Jonas Cuaron, Alfonso's son, has directed a short film to be submitted to this years Oscars that visualizes the other end of that conversation. It is a short scene (the film is only 7 minutes long, and that includes the credits) but it fleshes out that sequence and adds a beautiful weight (if not an obvious one) that I think is a perfect compliment to the film itself.
I wholly expect this to be an extra on the DVD.
The big talking point here is that if Oscar actually nominates 'Aningaaq' (the name of the man on the other end), then it will be making history. This will be the first time that a spin-off 'short film' is nominated alongside the feature film, and we all know that 'Gravity' is a lock in the Best Picture category. If the film wins, and so does Alfonso in Director, it will be another Oscar moment to have this father and son pair BOTH win Oscars on the same night.
Please make this happen!
Now, the question arises; doe the short film deserve the Oscar recognition?

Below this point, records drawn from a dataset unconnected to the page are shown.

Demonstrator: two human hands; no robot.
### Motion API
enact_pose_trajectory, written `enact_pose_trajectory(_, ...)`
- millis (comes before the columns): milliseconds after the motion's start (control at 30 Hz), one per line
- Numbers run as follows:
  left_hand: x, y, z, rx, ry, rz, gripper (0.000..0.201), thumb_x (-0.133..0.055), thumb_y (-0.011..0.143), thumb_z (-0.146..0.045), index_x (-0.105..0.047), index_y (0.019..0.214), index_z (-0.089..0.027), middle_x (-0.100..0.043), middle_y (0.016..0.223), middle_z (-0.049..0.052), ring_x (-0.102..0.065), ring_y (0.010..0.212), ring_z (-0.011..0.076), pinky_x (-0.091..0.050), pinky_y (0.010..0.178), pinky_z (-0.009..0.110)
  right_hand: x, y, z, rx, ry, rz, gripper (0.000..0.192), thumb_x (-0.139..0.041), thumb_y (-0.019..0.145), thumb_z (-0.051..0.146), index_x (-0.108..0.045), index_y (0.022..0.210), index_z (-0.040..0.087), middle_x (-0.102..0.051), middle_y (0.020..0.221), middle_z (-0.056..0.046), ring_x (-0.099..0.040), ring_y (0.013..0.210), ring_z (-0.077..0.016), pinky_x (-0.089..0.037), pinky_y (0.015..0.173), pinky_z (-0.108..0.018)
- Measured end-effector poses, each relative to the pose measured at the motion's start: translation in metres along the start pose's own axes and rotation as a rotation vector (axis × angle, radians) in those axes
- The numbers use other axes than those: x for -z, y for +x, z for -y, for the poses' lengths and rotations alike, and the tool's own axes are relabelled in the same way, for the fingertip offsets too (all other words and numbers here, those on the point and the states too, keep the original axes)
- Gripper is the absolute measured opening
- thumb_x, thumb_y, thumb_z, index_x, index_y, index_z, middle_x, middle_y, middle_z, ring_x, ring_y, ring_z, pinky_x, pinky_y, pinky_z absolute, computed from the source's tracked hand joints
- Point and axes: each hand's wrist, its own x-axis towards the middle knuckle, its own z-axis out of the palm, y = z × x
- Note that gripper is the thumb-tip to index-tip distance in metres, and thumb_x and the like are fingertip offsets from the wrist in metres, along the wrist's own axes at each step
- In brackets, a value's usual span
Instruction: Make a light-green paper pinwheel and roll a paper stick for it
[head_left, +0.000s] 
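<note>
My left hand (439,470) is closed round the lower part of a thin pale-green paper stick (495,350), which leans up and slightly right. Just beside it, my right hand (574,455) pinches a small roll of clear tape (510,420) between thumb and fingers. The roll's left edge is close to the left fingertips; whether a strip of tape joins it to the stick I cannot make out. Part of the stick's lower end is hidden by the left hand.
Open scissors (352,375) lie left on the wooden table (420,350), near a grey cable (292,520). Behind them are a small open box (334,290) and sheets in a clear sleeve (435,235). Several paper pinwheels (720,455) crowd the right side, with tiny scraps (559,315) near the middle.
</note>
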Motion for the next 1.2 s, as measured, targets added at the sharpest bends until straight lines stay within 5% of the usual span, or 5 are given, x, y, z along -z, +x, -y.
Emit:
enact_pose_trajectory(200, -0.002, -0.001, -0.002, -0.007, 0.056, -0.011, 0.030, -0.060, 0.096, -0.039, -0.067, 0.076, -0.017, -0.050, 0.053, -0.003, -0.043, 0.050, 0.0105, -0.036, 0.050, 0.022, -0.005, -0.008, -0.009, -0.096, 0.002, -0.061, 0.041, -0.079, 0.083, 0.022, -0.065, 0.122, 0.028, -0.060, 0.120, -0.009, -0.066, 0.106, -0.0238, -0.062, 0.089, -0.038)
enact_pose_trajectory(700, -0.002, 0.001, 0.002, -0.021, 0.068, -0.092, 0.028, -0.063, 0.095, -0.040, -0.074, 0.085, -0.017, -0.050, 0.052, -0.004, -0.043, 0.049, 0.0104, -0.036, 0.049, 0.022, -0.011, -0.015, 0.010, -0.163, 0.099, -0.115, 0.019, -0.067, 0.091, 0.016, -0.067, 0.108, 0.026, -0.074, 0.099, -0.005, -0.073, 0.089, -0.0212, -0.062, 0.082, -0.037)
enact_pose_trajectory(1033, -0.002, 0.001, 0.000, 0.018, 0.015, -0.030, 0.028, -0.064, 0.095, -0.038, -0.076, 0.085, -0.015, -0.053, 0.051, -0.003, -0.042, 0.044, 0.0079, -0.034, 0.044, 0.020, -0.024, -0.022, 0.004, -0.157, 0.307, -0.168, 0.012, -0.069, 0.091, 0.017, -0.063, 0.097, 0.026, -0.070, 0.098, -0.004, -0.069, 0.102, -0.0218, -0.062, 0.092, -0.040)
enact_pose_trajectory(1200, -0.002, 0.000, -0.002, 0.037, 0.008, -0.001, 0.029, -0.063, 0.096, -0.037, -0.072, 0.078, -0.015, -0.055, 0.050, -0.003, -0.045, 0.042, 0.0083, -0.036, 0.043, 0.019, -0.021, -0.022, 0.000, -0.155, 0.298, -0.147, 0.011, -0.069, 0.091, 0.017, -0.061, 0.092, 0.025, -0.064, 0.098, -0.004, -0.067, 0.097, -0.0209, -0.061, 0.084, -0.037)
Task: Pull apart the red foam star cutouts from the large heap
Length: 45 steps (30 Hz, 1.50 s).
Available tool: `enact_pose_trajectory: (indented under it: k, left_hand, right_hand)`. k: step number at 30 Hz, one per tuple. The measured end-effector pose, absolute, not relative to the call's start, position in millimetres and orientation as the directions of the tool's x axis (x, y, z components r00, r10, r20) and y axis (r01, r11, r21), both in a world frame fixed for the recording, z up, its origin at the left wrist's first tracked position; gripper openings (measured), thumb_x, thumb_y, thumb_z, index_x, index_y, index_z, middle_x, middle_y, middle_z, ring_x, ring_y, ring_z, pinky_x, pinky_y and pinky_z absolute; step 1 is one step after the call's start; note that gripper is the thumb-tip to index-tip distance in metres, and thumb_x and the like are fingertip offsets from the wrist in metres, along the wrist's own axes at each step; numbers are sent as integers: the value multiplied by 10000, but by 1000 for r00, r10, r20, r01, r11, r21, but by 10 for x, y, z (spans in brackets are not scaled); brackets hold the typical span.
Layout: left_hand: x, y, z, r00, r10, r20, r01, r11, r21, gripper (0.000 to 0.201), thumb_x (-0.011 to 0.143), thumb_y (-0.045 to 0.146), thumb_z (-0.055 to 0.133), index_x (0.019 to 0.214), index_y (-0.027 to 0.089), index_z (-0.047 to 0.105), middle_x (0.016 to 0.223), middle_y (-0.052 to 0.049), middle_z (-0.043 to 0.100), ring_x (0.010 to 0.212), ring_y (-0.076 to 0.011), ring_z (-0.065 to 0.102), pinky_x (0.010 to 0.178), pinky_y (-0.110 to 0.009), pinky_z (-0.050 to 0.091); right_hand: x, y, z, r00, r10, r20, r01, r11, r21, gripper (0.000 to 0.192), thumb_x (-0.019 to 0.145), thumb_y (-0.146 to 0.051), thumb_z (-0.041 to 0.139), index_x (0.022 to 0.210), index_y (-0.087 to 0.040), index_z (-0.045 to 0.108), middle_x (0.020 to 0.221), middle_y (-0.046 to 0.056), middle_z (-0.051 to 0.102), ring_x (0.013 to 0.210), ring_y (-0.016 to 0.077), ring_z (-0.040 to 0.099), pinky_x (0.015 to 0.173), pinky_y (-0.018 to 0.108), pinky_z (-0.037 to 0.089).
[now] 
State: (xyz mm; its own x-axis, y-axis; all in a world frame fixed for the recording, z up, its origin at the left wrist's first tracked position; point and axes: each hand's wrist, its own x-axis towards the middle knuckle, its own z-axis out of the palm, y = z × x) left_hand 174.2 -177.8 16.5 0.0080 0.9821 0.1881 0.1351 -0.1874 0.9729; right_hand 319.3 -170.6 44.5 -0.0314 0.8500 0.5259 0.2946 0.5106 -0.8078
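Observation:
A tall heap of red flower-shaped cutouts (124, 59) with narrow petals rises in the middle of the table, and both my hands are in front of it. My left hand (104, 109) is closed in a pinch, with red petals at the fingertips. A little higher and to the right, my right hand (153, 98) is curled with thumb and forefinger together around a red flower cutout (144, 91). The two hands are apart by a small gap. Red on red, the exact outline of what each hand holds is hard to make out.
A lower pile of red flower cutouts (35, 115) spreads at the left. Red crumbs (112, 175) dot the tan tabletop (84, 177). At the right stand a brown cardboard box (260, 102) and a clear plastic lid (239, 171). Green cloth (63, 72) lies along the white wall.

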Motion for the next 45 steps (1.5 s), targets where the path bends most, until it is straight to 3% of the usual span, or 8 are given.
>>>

This is a tough one for me. Within the context of what it is, which is an extension of his father's masterpiece, I'd say that it does. It folds in such a beautiful layer of emotion and adds to my favorite scene in the film. It wouldn't have worked IN the film, because it would have taken you out of the magical atmosphere that Alfonso created, but as a separate extension, it has it's own atmosphere and identity.
This is all fine and dandy when you consider it's origins, but if you judge the film solely on it's own merits, the film doesn't really carry much. Stripped of 'Gravity', 'Aningaaq' is almost too short and seemingly vacant. You need the impact of the feature film to give any sort of credence to this short scene. Visually, it's stunning (such a sharp contrast in light to the darkness of 'Gravity', and I can only imagine that that was intentional), and emotionally, it moved me, but it's a thin line to be honest.
And yet, I'm all for it taking gold if we can have a father~son moment at the Oscars!
You can catch all 7 minutes here. I'd love to hear your thoughts on this as well. I have a feeling that Oscar will bite, especially considering how much they are bound to love 'Gravity', and rewarding this will essentially be a reward for that film as well.